A gennaio la sardina, ad aprile il pesce spada, a luglio il dentice: anche il mare ha una propria stagionalità che l’uomo deve conoscere e rispettare. Tuttavia c’è qualcosa che ormai è divenuto un “elemento” costante del mondo marino: i rifiuti.
Gli esperti hanno infatti calcolato che, nel solo Mar Mediterraneo, ogni giorno vengono riversate oltre 731 tonnellate di rifiuti (dati UNEP riportati da Tuttogreen La stampa) che, per il 95% del totale, sono costituiti da plastica. È inoltre emerso che, in alcuni punti del Mediterraneo, giacciono oltre cento mila pezzi di plastica per chilometro quadrato. A cosa è imputabile questo poco glorioso record? Innanzitutto bisogna considerare che la produzione di materiale plastico è passata da un milione e mezzo di tonnellate (1950) a 300 milioni di tonnellate di oggi. Il 40% della plastica è utilizzato per il packaging per un periodo brevissimo: basti considerare che i sacchetti di plastica vengono utilizzati solo per 15 minuti circa e, ogni anno, ne vengono prodotti 500 miliardi ovverosia un milione al minuto. Una volta terminato il loro utilizzo i materiali plastici vengono abbandonati e troppo spesso trovano la loro ultima destinazione nel mare. Al largo e negli abissi la loro presenza rappresenta un pericolo per la sopravvivenza della fauna marina e il loro recupero è demandato a coloro i quali, ogni giorno, dalle acque trovano il proprio sostentamento e sono quindi fortemente interessati alla salute del mare: i pescatori.
Negli anni, soprattutto nel Nord Europa, si è diffusa l’incentivazione del “fishing for litter” ovverosia l’incentivazione del recupero, da parte dei pescatori, dei rifiuti presenti in mare che, in passato, venivano rigettati nelle acque. L’attività di sostegno si concretizza principalmente in campagne di sensibilizzazione e in pratiche di semplificazione amministrativa dell’attività di smaltimento.
La burocrazia, infatti, è una delle ragioni che hanno impedito a questa pratica di decollare in Italia: ad oggi, infatti, qualsiasi oggetto venga recuperato in mare, a prescindere da quale sia il materiale che lo compone, viene classificato “rifiuto speciale” ed il pescatore che lo cattura viene considerato produttore di rifiuti e, come tale, deve provvedere allo smaltimento. È quindi evidente che molti operatori, per evitare gli adempimenti (e le spese) che ne conseguirebbero, decidono di rigettare in mare i rifiuti raccolti.
Si sono pertanto succedute numerose iniziative volte a debellare questa piaga.

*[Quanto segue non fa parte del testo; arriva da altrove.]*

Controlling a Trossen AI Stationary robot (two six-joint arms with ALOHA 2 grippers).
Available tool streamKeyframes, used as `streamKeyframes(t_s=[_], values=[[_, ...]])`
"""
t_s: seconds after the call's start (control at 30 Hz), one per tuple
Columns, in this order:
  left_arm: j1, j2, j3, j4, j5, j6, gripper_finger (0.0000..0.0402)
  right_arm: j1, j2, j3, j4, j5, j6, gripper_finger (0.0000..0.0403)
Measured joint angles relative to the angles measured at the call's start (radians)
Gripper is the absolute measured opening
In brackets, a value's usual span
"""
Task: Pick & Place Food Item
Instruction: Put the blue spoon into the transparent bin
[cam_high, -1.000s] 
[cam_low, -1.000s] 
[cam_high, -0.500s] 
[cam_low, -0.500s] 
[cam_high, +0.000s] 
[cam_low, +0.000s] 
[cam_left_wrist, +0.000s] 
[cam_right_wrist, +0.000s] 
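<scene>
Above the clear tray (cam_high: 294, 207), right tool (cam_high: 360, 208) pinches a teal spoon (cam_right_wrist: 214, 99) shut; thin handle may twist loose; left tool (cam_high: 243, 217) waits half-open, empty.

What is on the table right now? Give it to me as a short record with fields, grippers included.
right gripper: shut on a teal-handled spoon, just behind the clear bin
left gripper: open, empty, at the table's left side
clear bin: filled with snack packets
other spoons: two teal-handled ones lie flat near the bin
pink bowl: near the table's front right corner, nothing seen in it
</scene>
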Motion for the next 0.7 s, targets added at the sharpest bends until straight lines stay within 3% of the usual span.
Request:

Per tutto il mese di maggio, ad esempio, grazie al progetto “A Pesca di Plastica”, quaranta pescherecci impegnati nella pesca a strascico a San Benedetto del Tronto consegneranno tutti rifiuti intrappolati nelle reti che, una volta analizzati, verranno avviati al riciclo o alla fase di smaltimento. I risultati della iniziativa verranno poi presentati nel corso della EU Green Week che si concluderà a Bruxelles il prossimo 7 giugno.
Tutto ciò spiega perché sia così importante la ì legge Salvamare approvata ad aprile grazie alla quale i pescatori potranno diventare“spazzini” del mare e potranno avere un certificato ambientale e la loro filiera di pescato sarà adeguatamente riconoscibile e riconosciuta. I rifiuti potranno essere portati nei porti dove saranno allestiti dei punti di raccolta e verranno introdotti dei meccanismi premiali per i pescatori.